Há, sempre, momentos em que julgamo-nos sozinhos no mundo. Sem alguém que compartilhe ao menos nossas preferências. Mas alguém sempre lembra.
Havia aquela professora hermética e politicamente correta, a professora de Português (ops, não; de Língua Portuguesa) da faculdade. Faculdade: relação impessoal mestre/aluno, apenas seis meses, um ano ao máximo de contato - e rara aproximação profunda, em consequência. A professora de português não fugia à regra; já estava lá, com os alunos, há quase um ano. Mas muito restrita. E extremamente, mas, no entanto, aparentemente, superficial.
Era aquela professora, que acreditava que as mulheres eram, todas, maquiavélicas. "Isso, segundo Freud, é projeção", diziam alguns alunos mais estudados. Nada muito concreto. Aparentemente sozinha e muito profissional, a tal professora não parecia ser significativa para a carreira acadêmica dos alunos.

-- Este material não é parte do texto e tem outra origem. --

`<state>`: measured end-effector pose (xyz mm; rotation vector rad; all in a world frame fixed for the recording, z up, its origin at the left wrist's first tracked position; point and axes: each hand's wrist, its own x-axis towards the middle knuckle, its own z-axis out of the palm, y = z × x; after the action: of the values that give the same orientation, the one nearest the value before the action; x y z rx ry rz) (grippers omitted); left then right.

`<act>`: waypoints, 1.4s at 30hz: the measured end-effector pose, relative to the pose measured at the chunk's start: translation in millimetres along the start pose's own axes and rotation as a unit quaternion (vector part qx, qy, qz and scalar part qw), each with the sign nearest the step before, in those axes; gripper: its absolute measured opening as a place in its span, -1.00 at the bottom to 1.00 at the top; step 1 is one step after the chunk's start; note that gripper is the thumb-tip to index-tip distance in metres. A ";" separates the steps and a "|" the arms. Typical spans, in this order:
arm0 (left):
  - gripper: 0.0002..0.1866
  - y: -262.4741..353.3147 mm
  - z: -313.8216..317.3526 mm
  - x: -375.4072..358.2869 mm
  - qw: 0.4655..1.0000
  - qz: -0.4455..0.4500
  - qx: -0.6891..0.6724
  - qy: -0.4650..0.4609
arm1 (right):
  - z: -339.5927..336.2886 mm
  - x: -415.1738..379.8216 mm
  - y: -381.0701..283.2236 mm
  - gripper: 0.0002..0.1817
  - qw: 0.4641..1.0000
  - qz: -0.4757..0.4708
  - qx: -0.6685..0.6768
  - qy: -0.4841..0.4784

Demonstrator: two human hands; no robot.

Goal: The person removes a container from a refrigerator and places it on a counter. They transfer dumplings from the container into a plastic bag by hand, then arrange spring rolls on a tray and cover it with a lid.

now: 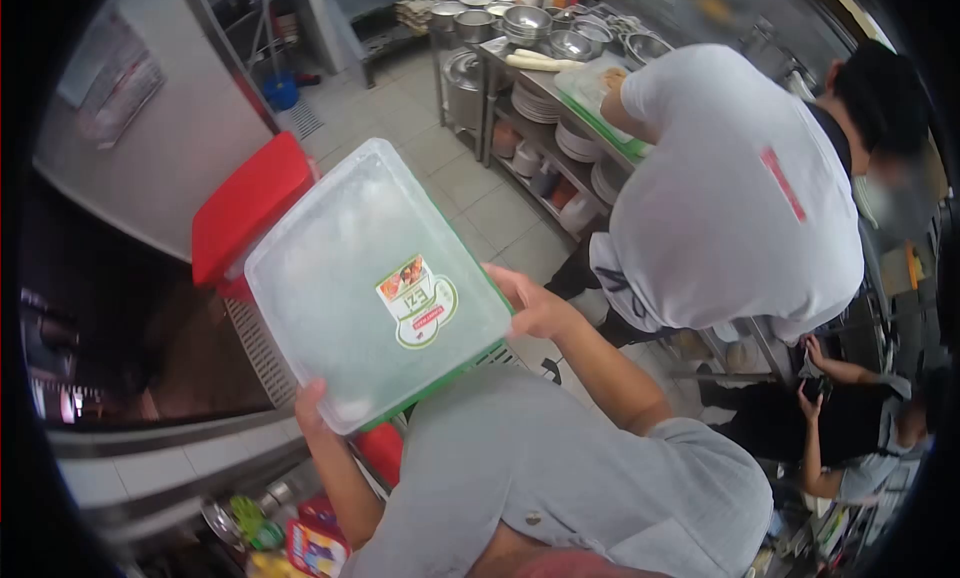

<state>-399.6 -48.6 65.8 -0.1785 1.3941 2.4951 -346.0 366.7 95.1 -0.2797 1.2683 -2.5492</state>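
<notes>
A large square food storage box [350, 258] with a frosted translucent lid and a green body is held up in front of me. Its lid carries a white and green label [420, 303] with a food picture. At the near left corner, my left hand [313, 406] grips the box's edge, its fingers partly hidden beneath. My right hand [525, 303] is closed around the right side, with the thumb near the lid's rim. What the box contains cannot be made out through the cloudy lid.
A red-lidded bin [250, 208] stands beyond the box. At right, a co-worker in a white shirt [740, 198] bends over a green-edged cutting board [590, 118] on a steel counter with bowls [527, 23]. Another person [850, 408] holds a dark object. Colourful packets [315, 548] lie lower left.
</notes>
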 end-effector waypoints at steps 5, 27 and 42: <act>-0.29 40.4 54.8 148.4 0.991 -0.080 0.026 -0.107 | -37.9 57.5 -53.6 0.22 0.995 -0.056 0.017 0.076; -0.11 -31.2 340.4 483.2 0.929 -0.254 0.050 -0.263 | -283.4 141.7 -152.3 -0.13 0.927 -0.224 0.133 0.269; -0.22 -62.7 405.1 639.4 0.905 -0.294 -0.045 -0.304 | -465.8 152.2 -271.6 -0.34 0.776 -0.080 -0.071 0.622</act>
<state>-979.9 441.2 74.9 0.1414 0.8070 1.8700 -670.1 820.6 42.5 1.6019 1.8054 -2.7122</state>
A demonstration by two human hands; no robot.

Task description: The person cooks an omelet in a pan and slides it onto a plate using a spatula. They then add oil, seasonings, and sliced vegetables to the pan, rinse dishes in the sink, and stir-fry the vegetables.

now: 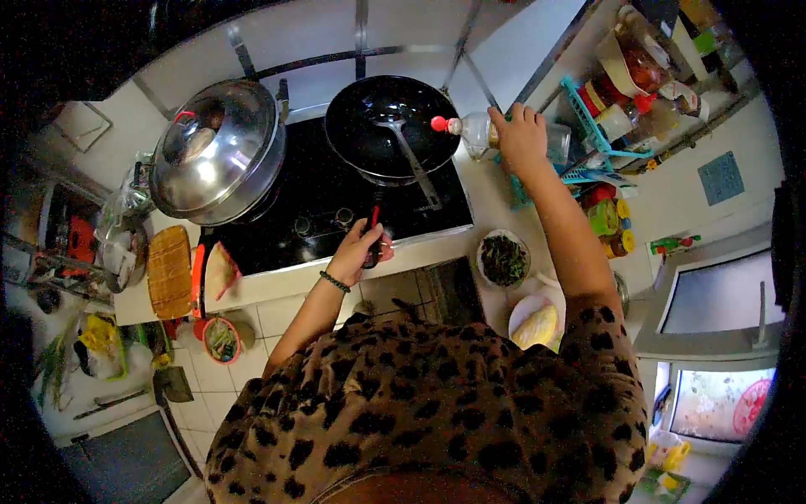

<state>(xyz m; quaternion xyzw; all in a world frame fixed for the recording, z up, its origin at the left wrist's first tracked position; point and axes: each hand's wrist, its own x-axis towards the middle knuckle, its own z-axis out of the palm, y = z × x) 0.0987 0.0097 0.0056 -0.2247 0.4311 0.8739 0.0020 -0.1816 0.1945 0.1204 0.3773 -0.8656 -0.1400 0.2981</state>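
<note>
My left hand (363,249) is closed around the handle (375,225) of a black wok (353,134) on the stove. A metal spatula (408,154) rests in the wok, its handle lying over the near right rim. To the right of the wok, my right hand (522,139) grips a clear plastic bottle (480,134) with a red cap. The bottle is tipped nearly flat, its capped end pointing left over the wok's right rim. Whether anything flows from it cannot be made out.
A large lidded steel pot (220,151) stands on the left burner. A wooden board (170,270) and a red-handled knife (198,277) lie at the counter's left. On the right are a bowl of dark greens (503,258), a plate (522,312) and a blue rack (592,118).
</note>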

Não lhes prejudicava; não lhes tornava melhores.
Mas, veja você, superficialidade depende do ponto de vista. Uma flor, por exemplo: deveria ser de extrema importància para alguém sensível como Mozart, ou até Max Cavalera, ainda que de maneiras diferentes; mas poderia ser inútil para um pedreiro que buscasse construir uma edifício sobre suas raízes. Do ponto de vista de um aluno, uma professora que fala a norma culta da Língua Portuguesa, puxando o "s", e tagarelando quase sem parar é apenas irritante. E ele acaba nem se lembrando do que diz a ela ou do que faz na sua presença. Afinal, no seu modo alheio de ver, sua relação é superficial.
E assim, se seguem os dias em que pensamos que somos nada para o mundo, apenas partes da multidão que segue com a ajuda do vento. Mas alguém sempre lembra. Lembra do que somos, do que gostamos, do que falamos, a despeito de nosso próprio despeito com a realidade e com as pessoas à nossa volta - todas elas, do gari ao chefe. Mesmo uma louca professora de português da faculdade se lembra.
Ela sabia de alguma forma, que uma de suas alunas era apaixonada pelas músicas do poetinha Vinícius de Moraes. E não hesitou em trazer uma delas, "Tarde em Itapoã", para a tal jovem em uma das aulas que tratava sobre canções. Especialmente para a aluna. Para mais ninguém. Relação superficial, maquiavélica? Depende do ponto de vista. Quem prefere ignorar, continua sozinho. Do contrário, sabe que pode ser lembrado. Mesmo que seja por quem menos esperava.
Imagine, a professora se deu o trabalho de procurar o CD que continha a tal música porque lembrou de uma aluna, dentre as muitas que tem. E insistiu para que a aluna ouvisse. Alguém sempre lembra. A aluna nem pensava, vivia mais uma dia corriqueiro de inércia do vento. Mas, puxa, seu dia, ao final, mudou. Alguém sempre lembra. E o vento, aos poucos, acaba não sendo mais a Roda da Vida.